• **The task**
Return the lines below exactly as they appear, please, starting with the first and ending with the one that contains "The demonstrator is".

• **Dataset content**
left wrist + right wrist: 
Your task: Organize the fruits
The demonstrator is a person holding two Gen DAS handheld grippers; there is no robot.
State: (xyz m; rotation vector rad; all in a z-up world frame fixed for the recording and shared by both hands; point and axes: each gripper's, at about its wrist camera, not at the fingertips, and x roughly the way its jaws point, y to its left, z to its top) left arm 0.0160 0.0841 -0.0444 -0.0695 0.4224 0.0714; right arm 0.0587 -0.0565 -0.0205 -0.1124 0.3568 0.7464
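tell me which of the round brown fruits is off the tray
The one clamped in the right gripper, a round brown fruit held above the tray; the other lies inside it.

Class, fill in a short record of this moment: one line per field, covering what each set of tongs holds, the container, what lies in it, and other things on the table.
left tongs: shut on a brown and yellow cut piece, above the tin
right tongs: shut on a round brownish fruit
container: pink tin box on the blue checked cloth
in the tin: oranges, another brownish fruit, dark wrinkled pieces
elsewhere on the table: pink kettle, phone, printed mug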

• **Response to the task**
left wrist + right wrist: 
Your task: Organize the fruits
The demonstrator is a person holding two Gen DAS handheld grippers; there is no robot.

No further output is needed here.